# Here's my S13 Silvia K (SR20DET)



## Guest (Feb 18, 2003)

Was waaaaaaaaaaaay confused about the 200sx you get in America - we get the SR20DET version - same as Japan though detuned 10kw or so to account for our fuel being 91 octane (though we can get 98 octane at most city servos). You get a 2.4 litre atmo version? Is that still a 4? Big block four  

Anyway, there are some sweeeet cars on here.

You can catch some pics of my car here :

http://nissannsw.tripod.com

It's a private Jap import (imported a year or so ago) and complied last October. I'm not sure how private imports go in America but basically it's like buying a car in Japan, they ship it south to Australia and you then pay to get it complied for driving here.

Was imported as a drift car with the usual drift goodies, HKS pod, HKS exhaust, 4.4:1 LSD, Cusco coilovers, 5 stud conversion and 4 spot calipers front etc etc. All the details are on the page.

You might get some ideas if you have a similar car 

Andrew


----------



## MP2050 (May 1, 2002)

VERY NICE!!! Whats next for it?


----------



## Shawn (Sep 18, 2002)

Nice ride...can that thing fit ib one parking space? Haha j/k, looks really long in the pic. Very nice though.


----------



## HKS20DET (Nov 8, 2002)

wow nice i want


----------



## Guest (Feb 19, 2003)

MP2050 said:


> *VERY NICE!!! Whats next for it? *


This is where it all gets interesting 

1. T28 turbo running 11psi
2. Larger Front Mount and upped boost to 14psi
3. Full EMS which will remove the MAF

Somewhere in there I'll need to upgrade the fuel pump and fit wider wheels. Will be needing at least 235's at the back.

Want it to pull low 13's rather than low 14's!!

If I cannot get a cheap T28 I'll go for a GT25 ball bearing.

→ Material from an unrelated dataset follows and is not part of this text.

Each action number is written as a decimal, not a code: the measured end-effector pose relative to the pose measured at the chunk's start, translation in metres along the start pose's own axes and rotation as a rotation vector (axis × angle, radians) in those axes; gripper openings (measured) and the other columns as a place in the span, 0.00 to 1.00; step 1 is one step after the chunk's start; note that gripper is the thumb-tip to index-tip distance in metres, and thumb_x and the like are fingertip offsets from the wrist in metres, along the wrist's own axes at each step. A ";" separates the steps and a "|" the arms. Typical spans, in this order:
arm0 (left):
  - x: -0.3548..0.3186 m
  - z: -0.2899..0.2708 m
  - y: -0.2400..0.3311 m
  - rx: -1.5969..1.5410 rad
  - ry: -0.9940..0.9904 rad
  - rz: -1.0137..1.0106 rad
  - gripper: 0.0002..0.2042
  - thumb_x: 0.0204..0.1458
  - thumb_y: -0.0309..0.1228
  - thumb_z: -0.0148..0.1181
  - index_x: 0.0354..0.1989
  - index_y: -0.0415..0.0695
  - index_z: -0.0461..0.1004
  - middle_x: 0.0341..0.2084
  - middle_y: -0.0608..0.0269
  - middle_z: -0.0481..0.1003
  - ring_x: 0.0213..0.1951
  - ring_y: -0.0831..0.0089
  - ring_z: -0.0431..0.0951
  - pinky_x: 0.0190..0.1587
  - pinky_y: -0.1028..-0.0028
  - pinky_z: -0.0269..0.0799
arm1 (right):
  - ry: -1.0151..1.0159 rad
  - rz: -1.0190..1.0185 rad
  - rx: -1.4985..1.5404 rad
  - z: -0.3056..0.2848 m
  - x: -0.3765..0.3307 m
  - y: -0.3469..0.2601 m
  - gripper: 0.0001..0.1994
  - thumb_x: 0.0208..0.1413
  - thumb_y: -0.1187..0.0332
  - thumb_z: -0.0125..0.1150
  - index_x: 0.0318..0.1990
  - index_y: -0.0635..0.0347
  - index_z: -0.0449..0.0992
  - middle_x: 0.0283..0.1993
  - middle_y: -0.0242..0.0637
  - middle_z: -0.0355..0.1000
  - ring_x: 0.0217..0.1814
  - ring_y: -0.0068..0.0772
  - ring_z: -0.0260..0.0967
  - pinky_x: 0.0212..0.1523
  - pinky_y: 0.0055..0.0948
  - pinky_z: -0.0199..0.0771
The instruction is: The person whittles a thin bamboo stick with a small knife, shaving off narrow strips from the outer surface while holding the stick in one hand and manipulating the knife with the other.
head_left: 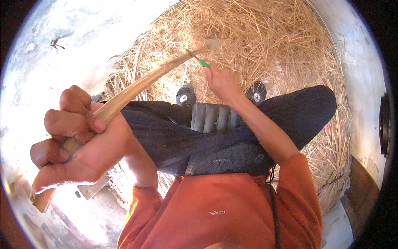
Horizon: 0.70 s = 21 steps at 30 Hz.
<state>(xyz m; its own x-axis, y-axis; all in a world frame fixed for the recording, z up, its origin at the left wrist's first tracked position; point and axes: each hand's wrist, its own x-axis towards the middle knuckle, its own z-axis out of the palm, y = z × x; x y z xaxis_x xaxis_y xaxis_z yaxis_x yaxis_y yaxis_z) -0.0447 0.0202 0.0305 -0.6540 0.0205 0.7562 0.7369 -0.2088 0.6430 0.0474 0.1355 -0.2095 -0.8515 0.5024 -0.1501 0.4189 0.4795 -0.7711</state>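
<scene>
My left hand (pixel 89 143) is closed round the near part of a long, pale wooden stick (pixel 143 83), whose thick butt end sticks out below the fist at the far left. The stick slants up and away to the right, narrowing toward its tip. Near that far end, my right hand (pixel 224 85) grips a small knife (pixel 203 63) by its green handle. The narrow blade lies against or just over the stick near its tip; exact contact is hard to tell. The stick hangs above my crossed, dark-trousered legs (pixel 166 124).
Dry straw (pixel 265 41) covers the ground ahead and to the right. Two dark shoes (pixel 185 96) and a black ribbed pad (pixel 215 117) are by my legs. A pale wall (pixel 70 37) rises at the left. A flat metal piece (pixel 93 189) lies beneath my left wrist.
</scene>
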 end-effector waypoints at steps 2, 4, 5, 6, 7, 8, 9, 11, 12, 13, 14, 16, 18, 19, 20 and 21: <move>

Not after a drag car, would rather a smoother power delivery than max power from the SR20DET.

The suspension and brakes are already sorted so only power is left


----------



## MP2050 (May 1, 2002)

s13_silvia_k said:


> *This is where it all gets interesting
> 
> 1. T28 turbo running 11psi
> 2. Larger Front Mount and upped boost to 14psi
> ...



Good thinking.........keep us posted on the update


----------



## Guest (Feb 20, 2003)

Thinking of selling my beast though - If I get the money I'm after (AUS$14,000 or US$7500) I'll be letting it go and save up for a Series 2 200SX (S14 Silvia Series 2 in Japan - NOT your version - very confusing I know).

Will see what happens!!


----------